[Exercise goal]: Nothing but the lines from the top of the data to the line holding "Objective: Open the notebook" should be printed, word for word and both ends included; leave the pictures out.

[Data listing]:
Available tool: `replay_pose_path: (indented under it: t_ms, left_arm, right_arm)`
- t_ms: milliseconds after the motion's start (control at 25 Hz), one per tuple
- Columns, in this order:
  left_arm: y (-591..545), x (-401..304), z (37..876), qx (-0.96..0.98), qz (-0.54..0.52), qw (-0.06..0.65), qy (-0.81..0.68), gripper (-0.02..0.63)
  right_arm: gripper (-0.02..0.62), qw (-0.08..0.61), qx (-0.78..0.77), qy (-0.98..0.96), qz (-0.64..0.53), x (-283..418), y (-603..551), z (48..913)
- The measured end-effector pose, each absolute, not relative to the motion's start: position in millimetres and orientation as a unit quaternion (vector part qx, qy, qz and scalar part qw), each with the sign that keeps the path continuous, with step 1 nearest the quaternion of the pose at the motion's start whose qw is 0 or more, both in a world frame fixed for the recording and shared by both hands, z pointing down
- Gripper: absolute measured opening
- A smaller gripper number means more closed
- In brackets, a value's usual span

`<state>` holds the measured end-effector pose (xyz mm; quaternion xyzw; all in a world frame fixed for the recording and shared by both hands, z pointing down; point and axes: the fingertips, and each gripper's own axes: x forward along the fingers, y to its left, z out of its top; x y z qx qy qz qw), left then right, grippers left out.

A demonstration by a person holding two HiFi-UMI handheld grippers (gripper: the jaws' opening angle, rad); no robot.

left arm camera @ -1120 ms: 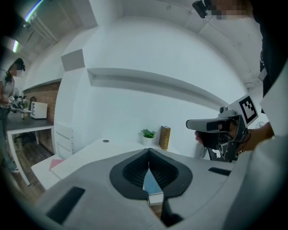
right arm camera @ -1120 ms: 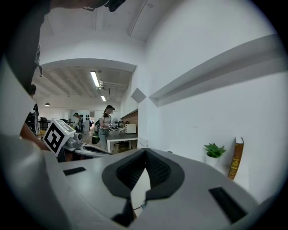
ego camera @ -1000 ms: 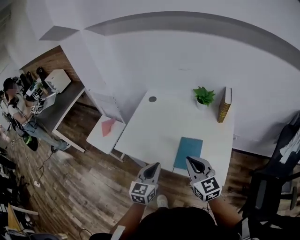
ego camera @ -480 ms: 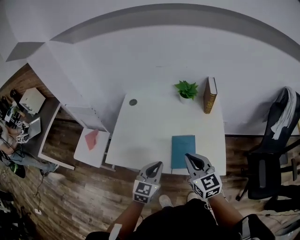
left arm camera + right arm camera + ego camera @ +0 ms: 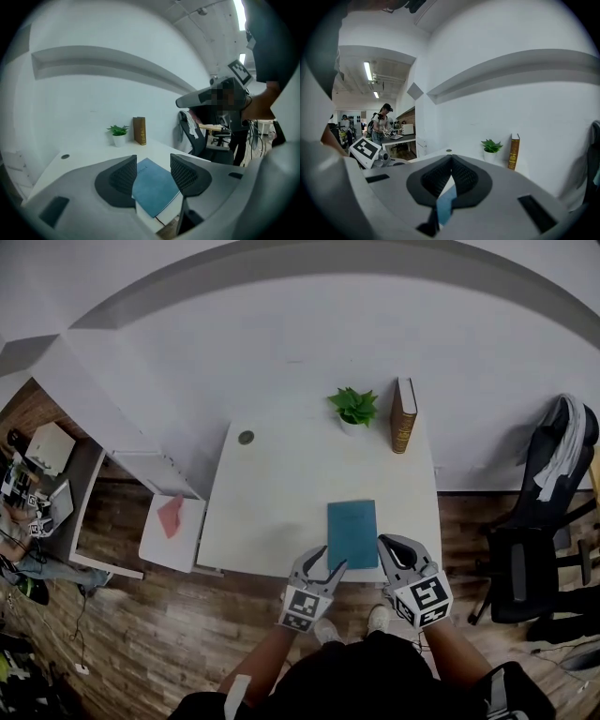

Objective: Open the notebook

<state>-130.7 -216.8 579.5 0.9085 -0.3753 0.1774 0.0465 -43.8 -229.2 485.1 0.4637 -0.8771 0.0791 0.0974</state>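
A closed teal notebook (image 5: 352, 533) lies flat near the front edge of the white table (image 5: 281, 502). It also shows in the left gripper view (image 5: 157, 190). My left gripper (image 5: 325, 563) hovers at the notebook's near left corner. Its jaws have just been opening and now stand open (image 5: 153, 158), with the notebook lying beyond the gap and no pad touching it. My right gripper (image 5: 386, 547) sits just off the notebook's near right corner. In its own view the right gripper (image 5: 451, 158) has its pads met at the tips, holding nothing.
A small potted plant (image 5: 353, 407) and an upright brown book (image 5: 403, 415) stand at the table's far edge by the wall. A round cable hole (image 5: 246, 438) is at the far left. A low side table (image 5: 172, 531) stands left, a black office chair (image 5: 539, 549) right.
Both grippers have moved forward and down to the table's front edge beside the notebook. The left jaws went from shut to open. The notebook has not moved.
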Motion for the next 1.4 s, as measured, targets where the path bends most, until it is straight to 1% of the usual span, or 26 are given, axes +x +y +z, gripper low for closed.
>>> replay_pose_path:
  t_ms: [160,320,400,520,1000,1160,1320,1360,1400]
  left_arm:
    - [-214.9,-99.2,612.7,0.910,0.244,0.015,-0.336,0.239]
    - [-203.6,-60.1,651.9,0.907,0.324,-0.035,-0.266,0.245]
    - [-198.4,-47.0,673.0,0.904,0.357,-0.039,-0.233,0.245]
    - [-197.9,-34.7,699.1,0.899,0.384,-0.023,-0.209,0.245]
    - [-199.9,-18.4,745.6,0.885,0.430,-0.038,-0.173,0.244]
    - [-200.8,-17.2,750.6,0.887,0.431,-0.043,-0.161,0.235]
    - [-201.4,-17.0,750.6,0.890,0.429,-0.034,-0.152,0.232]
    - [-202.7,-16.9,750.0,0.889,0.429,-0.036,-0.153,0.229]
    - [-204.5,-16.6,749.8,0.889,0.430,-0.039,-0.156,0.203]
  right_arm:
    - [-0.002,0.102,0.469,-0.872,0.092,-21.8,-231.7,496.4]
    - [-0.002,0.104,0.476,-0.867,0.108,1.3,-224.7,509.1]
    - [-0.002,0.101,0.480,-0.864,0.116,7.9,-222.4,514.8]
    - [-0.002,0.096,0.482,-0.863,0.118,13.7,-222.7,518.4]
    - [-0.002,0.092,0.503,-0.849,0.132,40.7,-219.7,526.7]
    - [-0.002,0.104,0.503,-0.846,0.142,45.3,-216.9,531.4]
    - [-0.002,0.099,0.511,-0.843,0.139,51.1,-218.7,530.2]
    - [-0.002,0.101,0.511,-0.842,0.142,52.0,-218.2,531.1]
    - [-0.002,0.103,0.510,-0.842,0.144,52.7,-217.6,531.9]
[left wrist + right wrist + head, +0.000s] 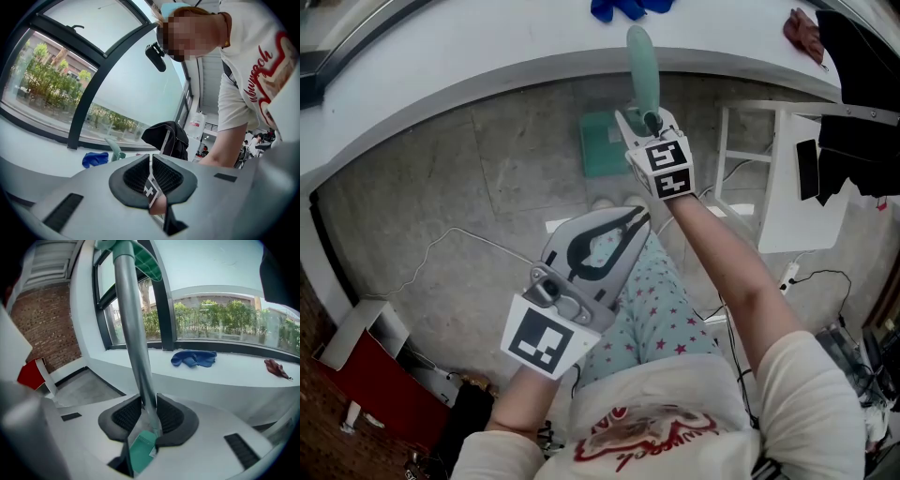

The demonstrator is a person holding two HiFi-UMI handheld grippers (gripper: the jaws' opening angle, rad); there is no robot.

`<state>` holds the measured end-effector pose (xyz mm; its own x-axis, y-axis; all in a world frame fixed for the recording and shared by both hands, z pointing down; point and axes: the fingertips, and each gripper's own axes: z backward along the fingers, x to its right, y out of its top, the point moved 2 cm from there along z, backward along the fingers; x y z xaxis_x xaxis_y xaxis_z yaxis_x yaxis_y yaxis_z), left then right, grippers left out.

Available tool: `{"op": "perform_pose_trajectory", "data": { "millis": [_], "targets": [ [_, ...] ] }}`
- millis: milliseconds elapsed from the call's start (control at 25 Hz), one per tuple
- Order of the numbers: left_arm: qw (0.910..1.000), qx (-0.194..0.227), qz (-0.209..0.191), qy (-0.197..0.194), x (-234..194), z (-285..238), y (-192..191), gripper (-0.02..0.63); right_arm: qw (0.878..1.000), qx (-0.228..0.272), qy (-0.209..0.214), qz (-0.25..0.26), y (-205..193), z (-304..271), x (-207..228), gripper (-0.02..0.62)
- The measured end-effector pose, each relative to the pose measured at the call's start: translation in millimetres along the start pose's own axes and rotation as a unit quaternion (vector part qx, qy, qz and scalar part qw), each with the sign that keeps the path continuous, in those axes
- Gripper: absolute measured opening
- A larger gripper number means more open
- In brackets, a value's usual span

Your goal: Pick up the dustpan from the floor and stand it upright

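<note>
My right gripper [649, 122] is shut on the grey-green handle [642, 66] of the dustpan, which stands upright in front of the white window ledge. The dustpan's green pan [600, 145] hangs low by the concrete floor. In the right gripper view the handle [133, 333] rises steeply from between the pads, and the pan [140, 453] shows below my right gripper [149, 411]. My left gripper [633, 220] hovers nearer my body, above my legs, apart from the dustpan. In the left gripper view my left gripper [151, 161] has its jaws closed together with nothing held.
A blue cloth [619, 7] and a dark red cloth [803, 33] lie on the curved white ledge [487, 66]. A white stool [778, 178] and a black bag [862, 84] stand at the right. A red box [366, 375] and a thin cable [441, 248] lie on the floor at the left.
</note>
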<state>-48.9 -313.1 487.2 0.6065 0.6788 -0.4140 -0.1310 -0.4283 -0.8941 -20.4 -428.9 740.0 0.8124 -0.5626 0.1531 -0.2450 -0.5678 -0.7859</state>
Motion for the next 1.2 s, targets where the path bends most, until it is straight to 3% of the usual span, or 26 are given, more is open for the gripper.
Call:
{"op": "perform_pose_trajectory", "data": {
  "millis": [320,640,840,1200],
  "targets": [
    [0.9999,-0.005,-0.009,-0.006,0.6,-0.4,3.5,0.035,1.0,0.006,-0.005,-0.004,5.9,8.3,5.5,0.152],
    [0.9995,-0.014,-0.026,-0.012,1.0,1.3,13.7,0.035,0.999,0.03,-0.014,-0.033,28.2,54.1,-0.6,0.152],
    [0.9996,0.001,-0.028,0.005,-3.5,2.0,27.2,0.035,0.997,0.056,-0.021,-0.038,54.7,109.5,-16.4,0.063],
    [0.9986,0.015,-0.05,-0.007,20.0,8.4,64.4,0.035,0.985,0.166,0.017,-0.045,148.6,228.7,-68.7,0.027]
  ]
}}
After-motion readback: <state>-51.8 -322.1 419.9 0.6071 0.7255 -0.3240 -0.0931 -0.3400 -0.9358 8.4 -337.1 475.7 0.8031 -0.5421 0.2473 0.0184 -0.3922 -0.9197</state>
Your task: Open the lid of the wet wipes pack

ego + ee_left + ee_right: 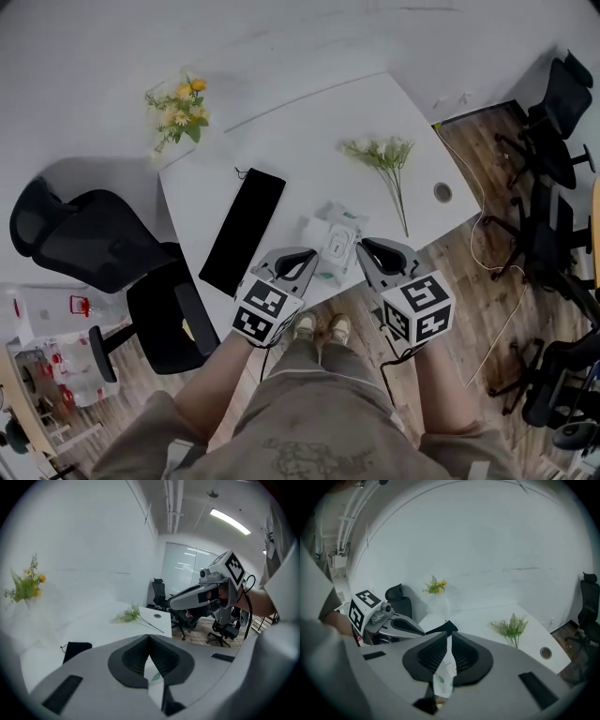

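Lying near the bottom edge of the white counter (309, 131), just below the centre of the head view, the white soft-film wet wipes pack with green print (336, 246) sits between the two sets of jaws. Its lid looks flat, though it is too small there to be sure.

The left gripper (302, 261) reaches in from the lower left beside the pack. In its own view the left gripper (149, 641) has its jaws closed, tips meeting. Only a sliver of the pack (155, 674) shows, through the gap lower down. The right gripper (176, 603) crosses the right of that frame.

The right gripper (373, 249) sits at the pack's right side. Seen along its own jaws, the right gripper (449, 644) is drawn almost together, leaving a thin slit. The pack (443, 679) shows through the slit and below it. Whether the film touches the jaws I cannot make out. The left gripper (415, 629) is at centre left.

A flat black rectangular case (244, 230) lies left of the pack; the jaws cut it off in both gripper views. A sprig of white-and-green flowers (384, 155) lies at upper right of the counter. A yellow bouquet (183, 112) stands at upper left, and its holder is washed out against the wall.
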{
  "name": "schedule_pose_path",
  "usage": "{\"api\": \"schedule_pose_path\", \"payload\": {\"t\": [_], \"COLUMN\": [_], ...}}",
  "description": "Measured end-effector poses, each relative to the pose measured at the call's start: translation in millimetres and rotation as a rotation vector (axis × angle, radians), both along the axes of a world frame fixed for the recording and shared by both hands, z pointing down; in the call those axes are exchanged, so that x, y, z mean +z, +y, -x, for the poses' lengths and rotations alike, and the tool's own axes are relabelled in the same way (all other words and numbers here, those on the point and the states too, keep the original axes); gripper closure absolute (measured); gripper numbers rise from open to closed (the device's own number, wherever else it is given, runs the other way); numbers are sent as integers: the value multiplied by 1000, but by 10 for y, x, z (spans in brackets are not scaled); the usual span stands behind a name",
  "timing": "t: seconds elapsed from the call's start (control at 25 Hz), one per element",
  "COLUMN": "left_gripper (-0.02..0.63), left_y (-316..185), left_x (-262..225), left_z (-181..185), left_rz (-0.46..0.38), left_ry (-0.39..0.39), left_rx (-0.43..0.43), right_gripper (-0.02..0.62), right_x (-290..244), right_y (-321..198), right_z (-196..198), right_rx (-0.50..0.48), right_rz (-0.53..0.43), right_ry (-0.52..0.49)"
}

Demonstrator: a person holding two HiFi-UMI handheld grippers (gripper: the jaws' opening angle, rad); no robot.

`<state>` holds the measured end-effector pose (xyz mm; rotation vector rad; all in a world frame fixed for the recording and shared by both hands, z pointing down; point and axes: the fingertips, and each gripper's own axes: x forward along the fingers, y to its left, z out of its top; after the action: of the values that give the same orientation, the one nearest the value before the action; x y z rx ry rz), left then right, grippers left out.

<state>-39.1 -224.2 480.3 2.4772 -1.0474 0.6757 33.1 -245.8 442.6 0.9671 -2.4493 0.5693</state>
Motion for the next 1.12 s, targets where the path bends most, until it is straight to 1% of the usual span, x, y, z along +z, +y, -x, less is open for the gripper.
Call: {"api": "schedule_pose_path", "payload": {"t": [0.2,0.4,0.56,0.76,0.84,1.12], "left_gripper": [589,589,589,589,589,589], "left_y": [8,123,232,364,423,541], "left_x": [-545,-1012,-1276,-1485,-1534,-1585], "left_z": [-129,-249,-377,-390,-394,-354], "left_rz": [-74,-178,-199,-257,-266,-274], "left_ry": [52,22,53,21,24,26], "left_rx": [19,39,69,80,79,66], "right_gripper": [543,543,543,548,551,551], "right_x": [-471,-856,-1084,-1322,-1387,-1363], "right_y": [132,350,515,713,770,879], "right_z": [-141,-302,-421,-527,-573,-595], "right_rx": [12,14,20,31,42,38], "right_rz": [-91,-150,-190,-254,-266,-256], "right_ry": [-39,-68,-112,-151,-167,-168]}}
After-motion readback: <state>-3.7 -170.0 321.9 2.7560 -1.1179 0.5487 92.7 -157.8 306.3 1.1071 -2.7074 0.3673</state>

[Result of this exercise]:
Available tool: `replay_pose_path: (indented under it: t_ms, left_arm, right_arm)`
- t_ms: milliseconds after the motion's start (control at 25 Hz), one per tuple
- Columns, in this order:
  left_arm: y (-591..545), x (-401..304), z (37..876), qx (-0.96..0.98), qz (-0.54..0.52), qw (-0.06..0.65), qy (-0.81..0.68), gripper (-0.02..0.63)
  right_arm: gripper (-0.02..0.62), qw (-0.08..0.61), qx (-0.78..0.77), qy (-0.98..0.96), qz (-0.64..0.53), x (-283..418), y (-603..551), z (48..913)
- The measured end-effector pose, each absolute, not relative to the motion's start: position in millimetres and orientation as a unit quaternion (vector part qx, qy, qz and scalar part qw), each with the sign that keeps the path continuous, with step 1 nearest the quaternion of the pose at the motion's start whose qw is 0 or more, both in a world frame fixed for the recording and shared by both hands, z pointing down
- Gripper: absolute measured opening
- A smaller gripper number means more closed
- In brackets, a value's usual span

`<state>` holds the measured end-effector pose (xyz mm; quaternion xyzw; all in a world frame fixed for the recording and shared by both hands, z pointing down; point and axes: the fingertips, and each gripper's own axes: x forward along the fingers, y to its left, z out of its top; x y z qx qy qz qw), left then right, grippers left out.

A demonstration by a person holding two HiFi-UMI handheld grippers (gripper: the jaws' opening angle, rad); no robot.

left arm camera @ -1120 ms: 
right arm camera @ -1120 ms: 
ego camera @ -1000 ms: 
ego camera @ -480 ms: 
left arm camera + right arm camera + ego camera @ +0 ms: 

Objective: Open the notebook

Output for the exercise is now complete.